Note that some Business Analysts prefer to start at 0 and continue from there. Starting at 0 is used in Project Management documentation and often crosses over to other business documents.
Which is Right?
What’s important is that you choose one style and be consistent. Don’t change styles. Make sure your co-writers also use the same numbering system.
Also, if you’re using MS Word to write the documents, you can take advantage of the automatic numbering system. If you opt to start at 0, create a unique Style for numbering the steps and use this instead.
One word of warning: if you share writing duties, you may have to remind the other writers to start at 0 instead of 1. I prefer to keep things simple and start all lists at 1.
Why Number Steps?
There’s a few reasons for this:
- It ensure that the reader starts at the correct place.
It removes any ambiguity or misunderstanding that could arise if the steps were not numbered.
It ensures that the reader does not ‘interpret’ the procedure as he/she understand it and makes errors when performing the task
- It ensures that there is an agreed way for all staff to perform the same task. While this may seem intuitive, in smaller companies staff may performs tasks in different ways as per their understanding, training and preferences. How you backup files may be very different than how your colleagues do it.
How About Exceptions?
There are different schools of thought on this. Number the steps starting at 1 and
Continue upwards, e.g. 2, 3, 4, etc.
Use 1.1, 1.2, 1.3 for sub-steps.
Use If Then Else tables for sub-steps.
If Then tables let you present information is a nice, attractive manner and lets the reader see the different options available to them in a grid format.
How do It Then Tables work?
A simple example is applying for a bank loan.
|If the value of the property is less than $500k
||Deposit 10% of value
||Minimum deposit is 50k.
|If the value of the property is less than $700k
||Deposit 12% of value
||Minimum deposit is 70k.
|If the value of the property is less than $900k
||Deposit 15% of value
||Minimum deposit is 90k.
The advantage of using an If Then table is that the user can drill-down and find the EXACT piece of information they need. For example, they need to know there is a 50k minimum deposit.

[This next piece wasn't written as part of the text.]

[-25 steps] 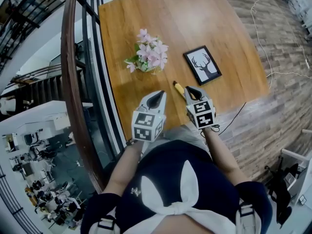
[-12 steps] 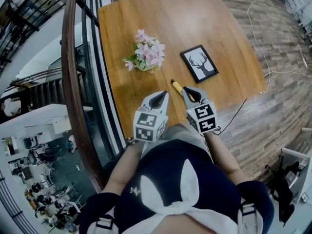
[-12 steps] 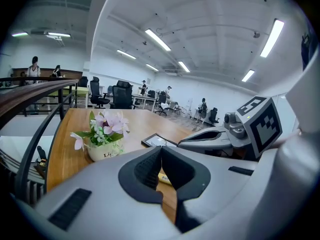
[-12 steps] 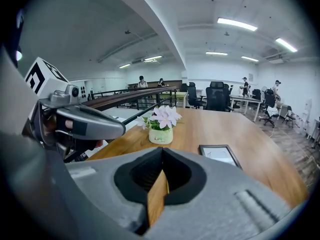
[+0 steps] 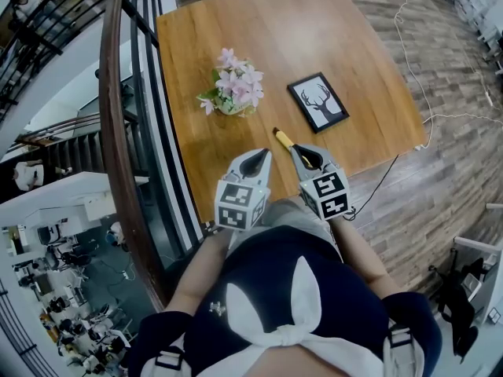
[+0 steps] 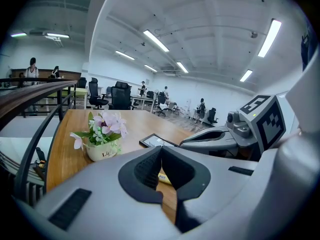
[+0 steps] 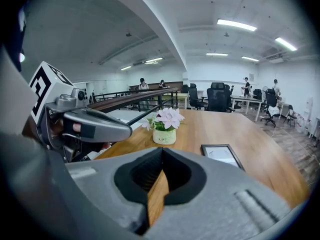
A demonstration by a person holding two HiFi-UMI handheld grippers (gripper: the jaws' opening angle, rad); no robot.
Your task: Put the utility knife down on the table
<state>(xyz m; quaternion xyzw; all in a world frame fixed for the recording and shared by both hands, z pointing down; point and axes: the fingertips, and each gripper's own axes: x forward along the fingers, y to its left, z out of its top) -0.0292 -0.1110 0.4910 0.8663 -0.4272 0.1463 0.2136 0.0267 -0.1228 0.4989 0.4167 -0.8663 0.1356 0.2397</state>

The alternative is to present the information as a list. While this may be easier for you to write (i.e. you don’t need to create tables) it is harder for the reader to locate the specific piece of information.

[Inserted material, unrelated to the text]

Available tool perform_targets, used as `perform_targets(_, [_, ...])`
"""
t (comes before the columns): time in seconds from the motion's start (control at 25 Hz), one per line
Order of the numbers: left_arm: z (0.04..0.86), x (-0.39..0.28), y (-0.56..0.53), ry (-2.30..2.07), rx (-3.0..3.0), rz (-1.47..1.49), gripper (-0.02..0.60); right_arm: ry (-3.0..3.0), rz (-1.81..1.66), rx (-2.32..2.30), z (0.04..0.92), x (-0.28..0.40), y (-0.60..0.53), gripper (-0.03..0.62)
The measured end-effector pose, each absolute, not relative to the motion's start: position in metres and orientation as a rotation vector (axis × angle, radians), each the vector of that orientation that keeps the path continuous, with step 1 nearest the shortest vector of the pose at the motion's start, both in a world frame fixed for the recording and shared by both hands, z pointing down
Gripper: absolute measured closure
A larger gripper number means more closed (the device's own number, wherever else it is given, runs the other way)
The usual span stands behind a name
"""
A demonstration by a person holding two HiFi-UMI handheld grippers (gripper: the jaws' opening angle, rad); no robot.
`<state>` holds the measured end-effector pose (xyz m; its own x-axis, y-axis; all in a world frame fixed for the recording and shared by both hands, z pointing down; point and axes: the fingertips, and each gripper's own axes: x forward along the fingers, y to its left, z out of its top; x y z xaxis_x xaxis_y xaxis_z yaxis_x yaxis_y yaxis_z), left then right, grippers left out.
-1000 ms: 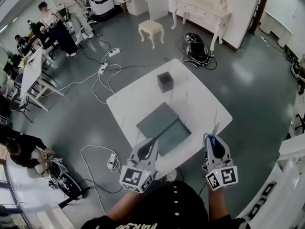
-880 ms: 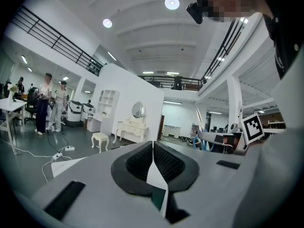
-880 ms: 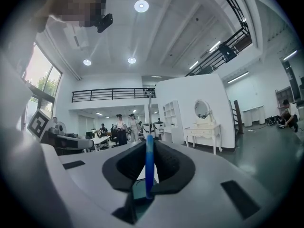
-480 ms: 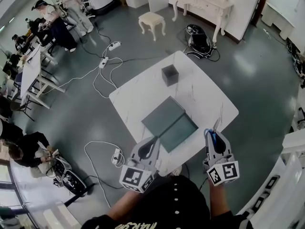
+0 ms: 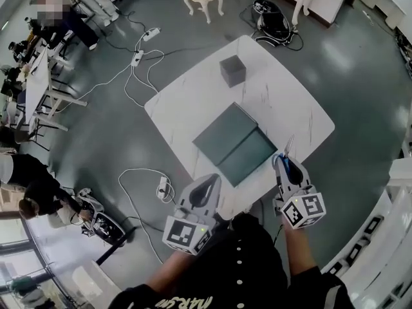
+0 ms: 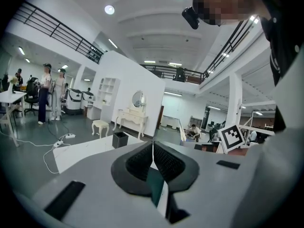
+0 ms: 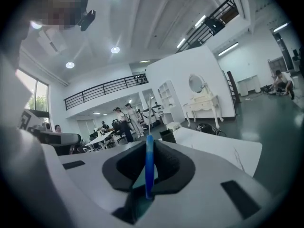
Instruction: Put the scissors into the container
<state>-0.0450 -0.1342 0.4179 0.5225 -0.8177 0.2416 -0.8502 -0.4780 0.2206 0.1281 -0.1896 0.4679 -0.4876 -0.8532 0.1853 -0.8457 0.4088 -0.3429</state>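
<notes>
Right gripper [image 7: 148, 151]: we see its jaws drawn narrow onto the blue handle of the scissors [image 7: 149, 170], a pad pressing on either side. The thin blades stick out ahead of the tips.
Left gripper [image 6: 153, 152]: we see its jaws together, with nothing between them.
Scissors' place: from the head view we find them over the near right edge of the white table [image 5: 293, 105].
Container [image 5: 232, 69]: a dark cube, upright toward the table's far side and well apart from the scissors.
Grey slabs [image 5: 235, 143]: two flat panels touching side by side, between our grippers and the container.
Floor: white cables and a power strip [image 5: 137, 58] lie left of the table.
</notes>
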Motion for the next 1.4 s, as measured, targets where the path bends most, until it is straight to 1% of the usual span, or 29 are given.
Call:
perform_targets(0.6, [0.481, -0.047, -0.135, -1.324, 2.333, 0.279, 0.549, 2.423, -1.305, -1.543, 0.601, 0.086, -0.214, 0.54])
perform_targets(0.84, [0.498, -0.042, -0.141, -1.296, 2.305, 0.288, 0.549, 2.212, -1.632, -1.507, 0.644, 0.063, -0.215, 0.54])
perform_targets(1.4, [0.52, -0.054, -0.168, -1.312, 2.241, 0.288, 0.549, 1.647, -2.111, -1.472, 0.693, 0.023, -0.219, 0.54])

- If the value of the property is less than $500k, you must deposit 10% of value and the minimum deposit is 50k.
- If the value of the property is less than $700k, you must deposit 12% of value and the minimum deposit is 70k.
- If the value of the property is less than $900k, you must deposit 15% of value and the minimum deposit is 90k.
They have to scan the entire sentence until the locate the information and then read the next line to compare one piece against the other. Not easy to do when you’re tired or in a crowded bank branch with small children running around.
Over the coming weeks, we’ll drill down and look at other ways to write your procedures.
Tomorrow, we’ll look at how to test the procedure.